◆ **EXERCISE INSTRUCTIONS**:
The lines wanted run from the first one below through the one with "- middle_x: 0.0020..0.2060". Return them exactly.

◆ **COLLECTED MATERIAL**:
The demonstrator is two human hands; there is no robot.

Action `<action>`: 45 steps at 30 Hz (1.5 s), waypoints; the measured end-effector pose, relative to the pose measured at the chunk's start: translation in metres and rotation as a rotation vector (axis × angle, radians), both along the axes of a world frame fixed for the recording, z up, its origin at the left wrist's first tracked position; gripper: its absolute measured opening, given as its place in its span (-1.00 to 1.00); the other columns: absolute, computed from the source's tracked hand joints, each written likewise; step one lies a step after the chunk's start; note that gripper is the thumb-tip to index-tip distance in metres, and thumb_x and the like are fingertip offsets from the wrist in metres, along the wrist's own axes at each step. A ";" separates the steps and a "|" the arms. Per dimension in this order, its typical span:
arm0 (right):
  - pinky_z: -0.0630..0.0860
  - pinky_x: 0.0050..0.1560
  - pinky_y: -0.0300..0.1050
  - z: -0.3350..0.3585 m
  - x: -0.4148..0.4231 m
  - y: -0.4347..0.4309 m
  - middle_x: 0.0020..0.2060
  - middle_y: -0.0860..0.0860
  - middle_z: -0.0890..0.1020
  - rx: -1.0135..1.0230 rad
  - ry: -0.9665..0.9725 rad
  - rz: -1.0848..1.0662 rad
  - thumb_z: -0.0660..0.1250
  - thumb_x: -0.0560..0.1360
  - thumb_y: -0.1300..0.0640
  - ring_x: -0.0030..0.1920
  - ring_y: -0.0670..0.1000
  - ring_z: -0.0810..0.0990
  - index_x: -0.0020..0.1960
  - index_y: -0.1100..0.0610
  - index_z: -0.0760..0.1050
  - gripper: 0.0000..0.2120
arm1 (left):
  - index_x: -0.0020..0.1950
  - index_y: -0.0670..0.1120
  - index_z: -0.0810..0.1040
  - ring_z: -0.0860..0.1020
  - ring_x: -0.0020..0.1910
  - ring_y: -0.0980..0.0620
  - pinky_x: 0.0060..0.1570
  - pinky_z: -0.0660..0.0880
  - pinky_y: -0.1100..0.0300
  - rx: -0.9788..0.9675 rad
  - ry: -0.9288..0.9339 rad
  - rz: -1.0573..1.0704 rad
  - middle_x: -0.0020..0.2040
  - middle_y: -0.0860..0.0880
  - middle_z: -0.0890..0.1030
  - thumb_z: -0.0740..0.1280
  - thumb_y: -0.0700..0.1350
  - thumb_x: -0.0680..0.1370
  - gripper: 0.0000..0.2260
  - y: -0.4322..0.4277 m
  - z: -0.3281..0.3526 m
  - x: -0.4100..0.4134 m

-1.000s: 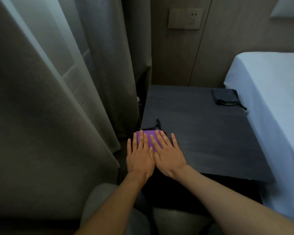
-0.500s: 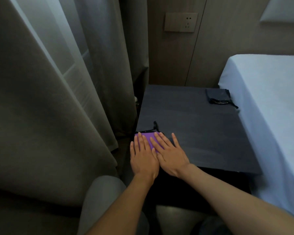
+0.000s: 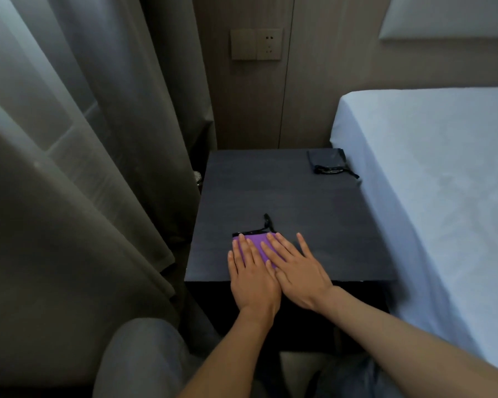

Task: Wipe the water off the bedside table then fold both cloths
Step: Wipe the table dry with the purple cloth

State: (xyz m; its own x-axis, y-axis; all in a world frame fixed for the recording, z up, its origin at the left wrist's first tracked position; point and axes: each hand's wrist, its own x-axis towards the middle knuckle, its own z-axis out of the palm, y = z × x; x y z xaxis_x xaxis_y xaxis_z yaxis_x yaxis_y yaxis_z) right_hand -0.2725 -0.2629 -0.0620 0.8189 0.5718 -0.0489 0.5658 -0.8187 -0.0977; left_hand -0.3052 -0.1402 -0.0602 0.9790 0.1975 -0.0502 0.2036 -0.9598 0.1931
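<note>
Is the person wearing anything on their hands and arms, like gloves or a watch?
No. The left hand and the right hand are bare: no gloves, rings, watch or bracelet that I can see. The forearms are bare too, with no sleeve showing right up to the picture's edge.
</note>
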 end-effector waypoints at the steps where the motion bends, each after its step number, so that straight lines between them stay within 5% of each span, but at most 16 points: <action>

◆ **OUTPUT BELOW**:
The demonstrator is two human hands; there is no robot.

Action `<action>`: 45 steps at 30 Hz (1.5 s), waypoints; the measured end-effector pose, relative to the pose measured at the chunk's start: translation in metres and rotation as a rotation vector (axis × angle, radians), both along the axes of a world frame fixed for the recording, z up, its origin at the left wrist's first tracked position; gripper: its absolute measured opening, given as its place in its span (-1.00 to 1.00); the other columns: absolute, computed from the source's tracked hand joints, each written likewise; step one lies a step after the chunk's start; note that gripper is the thumb-tip to index-tip distance in metres, and thumb_x and the like are fingertip offsets from the wrist in metres, along the wrist's own axes at each step. A ";" separates the steps and a "|" the arms. Per dimension in this order, its typical span:
arm0 (right):
  - pinky_z: -0.0630..0.0860
  - pinky_x: 0.0050..0.1560
  - pinky_y: -0.0300..0.1050
  - z: -0.3350..0.3585 m
  - x: -0.4148..0.4231 m
  - y: -0.4347..0.4309 m
  - middle_x: 0.0020..0.2060

No more is needed for this answer.